Zen and the art of wing-mirror fitting....

Good afternoon dear reader,


I have just spent the best part of an hour and a half (and nearly 30 quid) purchasing and fitting a new wing mirror glass for my Land Rover Discovery. The reason I had to purchase and fit this part has everything to do with physics and NOTHING to do with my driving (which is awe-inspiring at all times) - i.e the inability of 3 objects to pass each other in a space that is less than equal to the sum of the 3 objects width (woah..make sense anyone???!)

Anyway, I spent nearly an hour at the dealer just trying to fit the ******* thing. At one point I became so exasperated that I was howling with laughter and swearing like a complete and utter fool! Sadly I didn't notice the salesman (with prospective customer) standing over my right shoulder admiring the latest Freelander....another sale down this month!
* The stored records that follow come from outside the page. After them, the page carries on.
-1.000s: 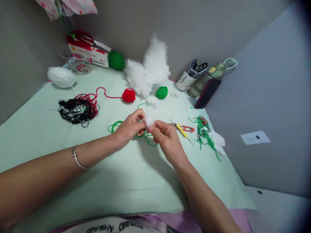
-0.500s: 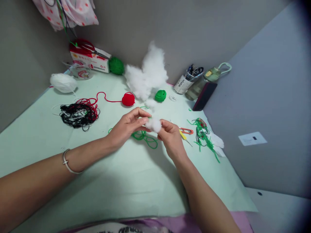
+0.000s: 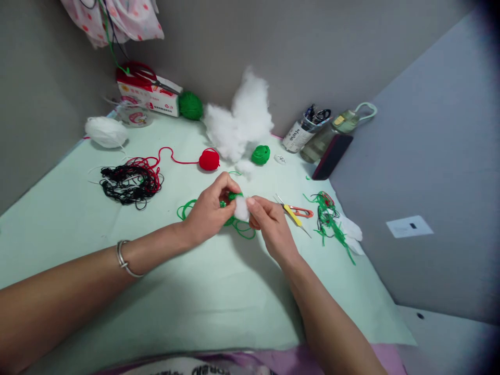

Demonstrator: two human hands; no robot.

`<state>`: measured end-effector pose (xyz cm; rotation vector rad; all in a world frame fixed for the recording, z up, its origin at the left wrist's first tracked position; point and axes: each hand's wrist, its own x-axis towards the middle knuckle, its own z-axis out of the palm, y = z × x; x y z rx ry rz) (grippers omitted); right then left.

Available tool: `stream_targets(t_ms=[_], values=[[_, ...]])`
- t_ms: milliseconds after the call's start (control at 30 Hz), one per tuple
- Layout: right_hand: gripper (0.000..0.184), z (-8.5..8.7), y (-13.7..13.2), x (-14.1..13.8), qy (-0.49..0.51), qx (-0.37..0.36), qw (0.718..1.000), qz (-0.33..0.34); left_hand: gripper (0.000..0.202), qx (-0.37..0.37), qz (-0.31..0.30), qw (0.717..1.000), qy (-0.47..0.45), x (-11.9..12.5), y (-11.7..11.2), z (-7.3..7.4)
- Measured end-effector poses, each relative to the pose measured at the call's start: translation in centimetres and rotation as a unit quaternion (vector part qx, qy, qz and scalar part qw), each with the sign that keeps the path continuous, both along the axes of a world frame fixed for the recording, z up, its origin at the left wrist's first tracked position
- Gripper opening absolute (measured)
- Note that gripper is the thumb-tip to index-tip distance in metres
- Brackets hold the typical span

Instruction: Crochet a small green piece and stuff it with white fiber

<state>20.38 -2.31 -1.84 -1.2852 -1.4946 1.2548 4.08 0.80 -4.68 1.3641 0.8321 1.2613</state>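
My left hand (image 3: 213, 211) is closed on a small green crocheted piece (image 3: 234, 196), mostly hidden by the fingers. Against that piece sits a tuft of white stuffing (image 3: 241, 209), pinched between the thumb and fingers of my right hand (image 3: 269, 221). Loops of green yarn (image 3: 244, 229) lie on the table under both hands. Just right of my right hand are a yellow-handled crochet hook (image 3: 292, 214) and orange thread snips (image 3: 303, 212). A big heap of white stuffing (image 3: 240, 120) stands behind the hands, with a small loose bit (image 3: 245, 167) in front of it.
A red yarn ball (image 3: 209, 160), a green yarn ball (image 3: 261, 154) and tangled black yarn (image 3: 130, 185) lie beyond the hands. At the back right stand a pen cup (image 3: 299, 136), a bottle (image 3: 344, 122) and a phone (image 3: 333, 157). Green yarn scraps (image 3: 330, 224) lie at right.
My right hand has brought the stuffing tuft closer against the green piece, and the tuft looks more compact. My left fingers have curled in more. The view has shifted slightly.
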Motion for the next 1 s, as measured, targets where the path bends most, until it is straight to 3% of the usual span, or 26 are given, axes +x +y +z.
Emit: stream_targets(t_ms=[100, 300, 500, 633, 800, 1000], values=[[0.039, -0.3, 0.6, 0.2, 0.016, -0.021, 0.999, -0.022, 0.016, 0.042, -0.013, 0.999, 0.026, -0.1, -0.3, 0.0], [0.031, 0.5, 0.3, 0.0, -0.067, 0.033, 0.995, -0.070, 0.016, -0.037, -0.102, 0.994, 0.016, -1.4, -0.3, 1.5], [0.032, 1.1, 0.0, 0.1, -0.131, 0.037, 0.989, -0.051, 0.027, -0.089, -0.113, 0.989, 0.018, -1.4, -0.1, 1.4], [0.028, 1.3, -0.9, -0.4, -0.147, 0.036, 0.988, -0.010, 0.020, -0.063, -0.068, 0.996, 0.013, -0.7, -0.2, 0.6], [0.024, 0.6, -1.5, -1.6, -0.095, 0.016, 0.995, -0.021, 0.018, -0.050, 0.013, 0.998, 0.020, 0.0, -0.4, 0.2], [0.033, 0.7, -0.4, -1.2, -0.026, 0.002, 0.997, -0.068, 0.018, -0.057, -0.010, 0.998, 0.013, 0.1, -0.8, 1.4]])
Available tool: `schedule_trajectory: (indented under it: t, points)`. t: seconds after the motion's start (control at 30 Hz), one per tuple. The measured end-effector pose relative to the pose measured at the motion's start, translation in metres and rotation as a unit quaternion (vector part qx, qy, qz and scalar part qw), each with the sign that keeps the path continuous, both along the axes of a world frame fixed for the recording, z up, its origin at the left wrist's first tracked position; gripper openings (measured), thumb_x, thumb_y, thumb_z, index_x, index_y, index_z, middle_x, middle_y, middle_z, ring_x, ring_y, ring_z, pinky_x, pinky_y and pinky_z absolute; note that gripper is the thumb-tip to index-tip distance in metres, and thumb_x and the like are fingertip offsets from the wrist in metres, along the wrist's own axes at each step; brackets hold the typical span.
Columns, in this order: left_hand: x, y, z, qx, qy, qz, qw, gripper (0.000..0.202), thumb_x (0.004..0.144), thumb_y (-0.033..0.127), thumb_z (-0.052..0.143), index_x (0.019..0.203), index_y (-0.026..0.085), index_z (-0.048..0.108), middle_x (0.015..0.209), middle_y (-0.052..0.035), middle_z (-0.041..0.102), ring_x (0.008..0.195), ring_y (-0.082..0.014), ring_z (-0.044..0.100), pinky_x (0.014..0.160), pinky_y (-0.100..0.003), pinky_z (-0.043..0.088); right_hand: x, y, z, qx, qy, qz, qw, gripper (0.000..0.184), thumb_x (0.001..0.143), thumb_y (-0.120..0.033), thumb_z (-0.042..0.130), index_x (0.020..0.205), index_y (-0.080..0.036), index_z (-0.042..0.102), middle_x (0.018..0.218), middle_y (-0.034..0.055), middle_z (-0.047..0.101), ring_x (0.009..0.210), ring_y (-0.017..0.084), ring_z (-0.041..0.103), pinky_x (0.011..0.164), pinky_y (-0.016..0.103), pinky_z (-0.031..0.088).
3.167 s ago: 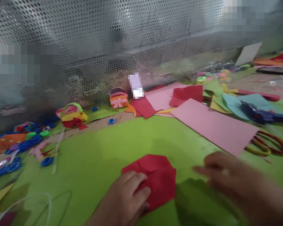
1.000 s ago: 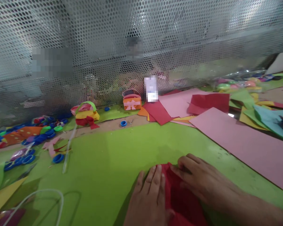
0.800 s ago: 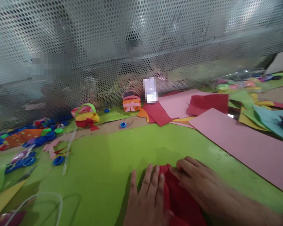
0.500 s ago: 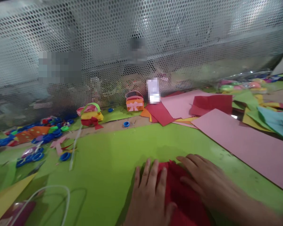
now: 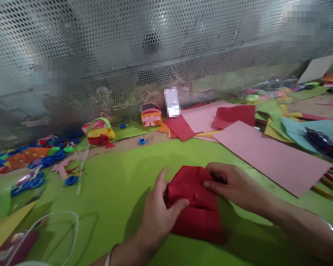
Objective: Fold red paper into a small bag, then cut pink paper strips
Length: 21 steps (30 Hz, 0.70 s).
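Note:
A folded piece of red paper [image 5: 195,218] is held up a little over the green sheet, its top corners slanted and a small slit near its middle. My left hand [image 5: 162,207] grips its left edge, with the thumb on the front and the fingers behind. At the upper right edge, my right hand [image 5: 224,181] pinches the same paper between thumb and fingers. The fingertips behind the paper are hidden.
A green sheet [image 5: 108,184] covers the work surface. Pink paper [image 5: 274,159] lies to the right, near a dark blue tool [image 5: 326,142]. Small paper baskets [image 5: 151,117] stand by the perforated metal screen [image 5: 122,48]. Blue-handled scissors [image 5: 27,186] and a white cord [image 5: 76,225] lie left.
Both hands were pressing flat on the red paper against the surface. Now the paper is raised and gripped at both sides, its front showing. The view has shifted slightly right.

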State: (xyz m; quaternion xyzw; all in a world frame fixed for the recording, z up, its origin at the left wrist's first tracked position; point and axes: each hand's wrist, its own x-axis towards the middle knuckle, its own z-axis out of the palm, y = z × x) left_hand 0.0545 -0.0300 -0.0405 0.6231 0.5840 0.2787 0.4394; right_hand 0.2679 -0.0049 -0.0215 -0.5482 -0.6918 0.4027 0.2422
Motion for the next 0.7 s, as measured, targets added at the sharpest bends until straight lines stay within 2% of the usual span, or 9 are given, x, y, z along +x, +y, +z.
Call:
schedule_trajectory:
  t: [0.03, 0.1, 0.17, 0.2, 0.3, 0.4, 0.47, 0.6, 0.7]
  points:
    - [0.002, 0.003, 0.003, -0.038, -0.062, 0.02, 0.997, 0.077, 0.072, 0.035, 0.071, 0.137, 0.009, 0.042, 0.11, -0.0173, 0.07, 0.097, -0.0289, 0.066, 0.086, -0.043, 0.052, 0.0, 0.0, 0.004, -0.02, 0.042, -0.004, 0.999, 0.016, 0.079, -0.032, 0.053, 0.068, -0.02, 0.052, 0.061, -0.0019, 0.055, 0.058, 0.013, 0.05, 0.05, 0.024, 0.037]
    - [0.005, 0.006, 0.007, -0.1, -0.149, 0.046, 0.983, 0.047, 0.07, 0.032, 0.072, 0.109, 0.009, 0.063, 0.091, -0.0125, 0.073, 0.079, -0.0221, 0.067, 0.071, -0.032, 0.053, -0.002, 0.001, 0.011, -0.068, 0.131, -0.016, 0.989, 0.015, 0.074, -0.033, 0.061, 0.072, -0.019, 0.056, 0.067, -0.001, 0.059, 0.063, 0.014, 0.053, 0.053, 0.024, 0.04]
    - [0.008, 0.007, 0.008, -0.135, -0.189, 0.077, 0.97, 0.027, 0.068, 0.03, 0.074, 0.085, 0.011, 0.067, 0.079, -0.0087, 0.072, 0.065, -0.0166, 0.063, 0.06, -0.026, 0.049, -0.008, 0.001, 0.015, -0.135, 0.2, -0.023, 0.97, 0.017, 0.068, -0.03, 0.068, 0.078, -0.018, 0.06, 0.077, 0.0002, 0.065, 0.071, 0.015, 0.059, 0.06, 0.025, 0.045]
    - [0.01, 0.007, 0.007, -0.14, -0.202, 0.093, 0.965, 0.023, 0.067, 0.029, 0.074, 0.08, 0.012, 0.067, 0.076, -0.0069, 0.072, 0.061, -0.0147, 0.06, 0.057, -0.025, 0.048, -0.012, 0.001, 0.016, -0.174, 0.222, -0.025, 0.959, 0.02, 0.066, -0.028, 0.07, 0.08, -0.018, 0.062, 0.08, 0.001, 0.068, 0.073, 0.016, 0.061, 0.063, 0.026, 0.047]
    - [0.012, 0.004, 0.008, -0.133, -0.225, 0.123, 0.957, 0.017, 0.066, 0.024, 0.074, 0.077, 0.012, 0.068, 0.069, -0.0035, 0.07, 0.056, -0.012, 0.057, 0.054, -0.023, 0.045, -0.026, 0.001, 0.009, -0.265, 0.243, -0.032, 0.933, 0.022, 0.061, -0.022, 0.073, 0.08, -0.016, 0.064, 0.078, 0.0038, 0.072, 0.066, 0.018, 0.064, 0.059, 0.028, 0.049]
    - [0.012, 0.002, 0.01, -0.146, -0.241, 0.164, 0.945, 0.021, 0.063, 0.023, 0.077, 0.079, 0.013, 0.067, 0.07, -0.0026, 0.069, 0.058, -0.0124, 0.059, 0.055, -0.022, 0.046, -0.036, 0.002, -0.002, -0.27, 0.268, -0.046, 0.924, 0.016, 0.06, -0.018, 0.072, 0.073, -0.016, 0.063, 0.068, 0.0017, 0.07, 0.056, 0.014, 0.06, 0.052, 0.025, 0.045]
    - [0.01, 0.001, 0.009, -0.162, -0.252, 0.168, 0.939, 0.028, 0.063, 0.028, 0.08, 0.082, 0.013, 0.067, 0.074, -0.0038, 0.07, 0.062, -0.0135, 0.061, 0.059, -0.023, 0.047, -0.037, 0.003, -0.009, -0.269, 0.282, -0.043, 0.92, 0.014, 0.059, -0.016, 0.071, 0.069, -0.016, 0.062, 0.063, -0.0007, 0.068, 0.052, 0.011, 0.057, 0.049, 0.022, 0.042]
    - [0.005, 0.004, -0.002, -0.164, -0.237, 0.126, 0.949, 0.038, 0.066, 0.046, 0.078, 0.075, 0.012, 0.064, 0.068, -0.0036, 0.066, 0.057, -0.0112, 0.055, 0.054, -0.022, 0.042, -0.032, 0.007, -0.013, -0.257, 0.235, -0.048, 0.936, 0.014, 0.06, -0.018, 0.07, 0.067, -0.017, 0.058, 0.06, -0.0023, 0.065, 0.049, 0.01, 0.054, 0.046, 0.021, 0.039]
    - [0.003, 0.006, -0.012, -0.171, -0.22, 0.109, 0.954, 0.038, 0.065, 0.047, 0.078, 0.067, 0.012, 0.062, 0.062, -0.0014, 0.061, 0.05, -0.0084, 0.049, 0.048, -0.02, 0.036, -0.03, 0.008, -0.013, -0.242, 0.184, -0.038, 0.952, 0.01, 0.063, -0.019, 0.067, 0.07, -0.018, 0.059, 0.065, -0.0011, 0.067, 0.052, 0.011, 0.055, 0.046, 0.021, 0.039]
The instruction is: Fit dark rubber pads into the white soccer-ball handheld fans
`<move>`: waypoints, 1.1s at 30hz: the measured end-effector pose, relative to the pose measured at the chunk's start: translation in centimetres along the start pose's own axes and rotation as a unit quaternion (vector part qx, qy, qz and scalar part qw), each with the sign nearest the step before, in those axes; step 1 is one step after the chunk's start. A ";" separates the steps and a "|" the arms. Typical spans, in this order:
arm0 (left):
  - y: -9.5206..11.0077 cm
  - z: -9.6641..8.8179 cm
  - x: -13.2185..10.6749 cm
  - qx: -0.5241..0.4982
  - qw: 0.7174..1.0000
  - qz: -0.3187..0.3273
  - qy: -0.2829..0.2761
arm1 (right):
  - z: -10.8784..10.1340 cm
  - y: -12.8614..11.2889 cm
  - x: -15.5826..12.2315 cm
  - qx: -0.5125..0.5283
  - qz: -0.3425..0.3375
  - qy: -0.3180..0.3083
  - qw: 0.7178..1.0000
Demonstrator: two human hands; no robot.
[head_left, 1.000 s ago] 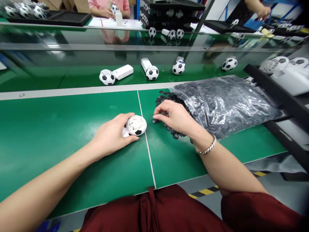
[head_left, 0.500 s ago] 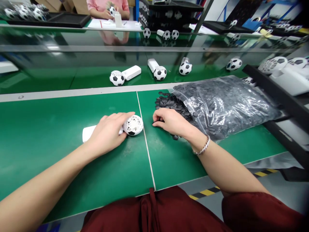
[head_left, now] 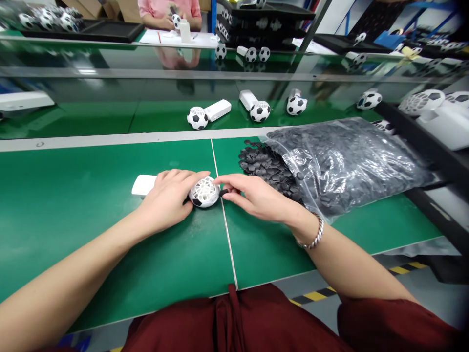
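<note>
Head view: green worktop (head_left: 80, 195), conveyor (head_left: 157, 115) beyond, left hand (head_left: 168, 196) round ball (head_left: 205, 193), right hand (head_left: 260, 195) tight on black piece (head_left: 223, 192).

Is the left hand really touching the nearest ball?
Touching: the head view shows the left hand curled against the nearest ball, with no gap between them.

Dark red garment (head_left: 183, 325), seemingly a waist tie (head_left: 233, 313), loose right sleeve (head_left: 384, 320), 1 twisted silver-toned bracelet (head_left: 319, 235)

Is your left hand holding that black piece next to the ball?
No, the right hand holds the black piece, while the left hand grips the ball.
</note>
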State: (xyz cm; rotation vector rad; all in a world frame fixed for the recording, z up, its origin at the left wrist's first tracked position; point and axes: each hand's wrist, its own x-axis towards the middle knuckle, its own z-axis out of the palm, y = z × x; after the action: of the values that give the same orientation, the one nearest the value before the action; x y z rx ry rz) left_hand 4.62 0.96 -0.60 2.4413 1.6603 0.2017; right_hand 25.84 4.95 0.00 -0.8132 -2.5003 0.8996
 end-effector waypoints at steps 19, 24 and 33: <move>1.0 0.9 -0.1 -0.036 0.997 -0.029 0.062 | 1.5 0.6 0.5 0.127 0.022 0.050 0.990; 1.3 1.0 -0.2 -0.034 0.996 -0.029 0.072 | 2.0 0.9 0.5 0.158 0.024 0.056 0.986; 1.4 1.1 -0.1 -0.055 0.995 -0.020 0.081 | 2.6 1.0 0.7 0.179 0.066 0.068 0.979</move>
State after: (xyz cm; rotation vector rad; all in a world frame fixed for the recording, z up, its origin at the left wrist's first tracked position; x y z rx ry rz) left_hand 6.14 0.31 -1.31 2.3629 1.7095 0.4836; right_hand 24.40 4.85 -2.50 -0.8891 -2.1011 1.2472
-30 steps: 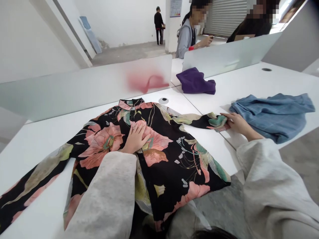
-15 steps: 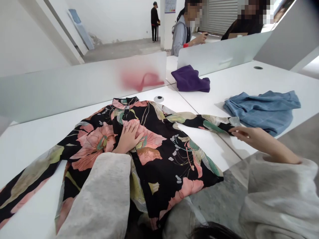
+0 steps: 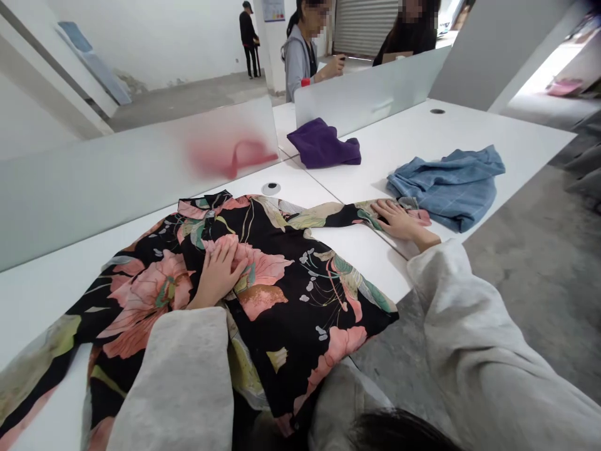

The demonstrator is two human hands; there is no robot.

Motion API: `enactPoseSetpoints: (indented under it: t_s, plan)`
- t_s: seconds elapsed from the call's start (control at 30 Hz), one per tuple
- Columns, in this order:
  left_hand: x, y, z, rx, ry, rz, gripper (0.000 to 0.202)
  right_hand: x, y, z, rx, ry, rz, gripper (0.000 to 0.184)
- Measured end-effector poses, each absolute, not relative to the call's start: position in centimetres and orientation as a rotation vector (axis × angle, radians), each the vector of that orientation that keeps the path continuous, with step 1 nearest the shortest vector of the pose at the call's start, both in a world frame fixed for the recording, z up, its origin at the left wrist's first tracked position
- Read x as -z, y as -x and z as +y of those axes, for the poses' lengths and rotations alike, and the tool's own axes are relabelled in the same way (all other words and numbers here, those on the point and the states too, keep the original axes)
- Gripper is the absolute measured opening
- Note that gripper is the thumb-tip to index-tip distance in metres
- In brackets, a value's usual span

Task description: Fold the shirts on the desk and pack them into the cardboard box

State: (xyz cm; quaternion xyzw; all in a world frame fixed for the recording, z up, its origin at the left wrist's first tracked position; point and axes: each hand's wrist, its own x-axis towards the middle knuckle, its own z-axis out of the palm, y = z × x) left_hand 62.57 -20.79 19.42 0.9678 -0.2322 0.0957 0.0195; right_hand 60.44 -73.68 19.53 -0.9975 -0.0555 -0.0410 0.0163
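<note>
A black floral shirt (image 3: 282, 269) with large pink flowers lies spread on the white table, its collar toward the far side and its hem hanging over the near edge. My left hand (image 3: 218, 269) rests flat on the chest of the shirt, fingers extended. Out to the right, my right hand (image 3: 397, 219) lies flat on the shirt's sleeve close to the cuff, its fingers stretched out. The other sleeve runs down to the lower left, its end cut off by the frame.
A crumpled blue garment (image 3: 451, 185) lies just beyond the right cuff, and a purple cloth (image 3: 323, 144) sits farther back. Frosted dividers (image 3: 117, 175) stand along the table's far side, with a blurred red item behind one. Several people (image 3: 300, 56) are beyond them.
My right hand has gone from pinching the cuff end to lying flat on the sleeve, which is now laid out. My left hand stays on the shirt's chest. The camera view has shifted right.
</note>
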Motion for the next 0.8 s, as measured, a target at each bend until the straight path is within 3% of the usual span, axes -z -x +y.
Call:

The ability to laugh in times of adversity (no matter how trivial, HEY - it seemed important at the time OK?!) is a great strength and I became more relaxed after that and following a deep breath I managed to fit the offending part and get on my way (there was the small matter of coaxing a LR technician from his coffee cup to offer assistance - did I mention that?)

It was a virtuoso lesson in 'less is more' - the swearing, grunting and crashing around was replaced with a deep breath, a set of instructions and a guiding hand.

Drum roll please......(point coming up).

As an allegory, this maybe shows us that any sort of journey we undertake, whether it be physical, mental or even technical (?!) can be achieved though a healthy mixture of good humour , application and a little bit of help and encouragement!

Here endeth the lesson (and no I haven't told the bloke I knocked his wing mirror off - he shouldn't park his poxy van in the middle of the bloody road now should he?! - not very Buddhist is it?)

Poxy - Adj. Rubbishy, crass, of poor quality.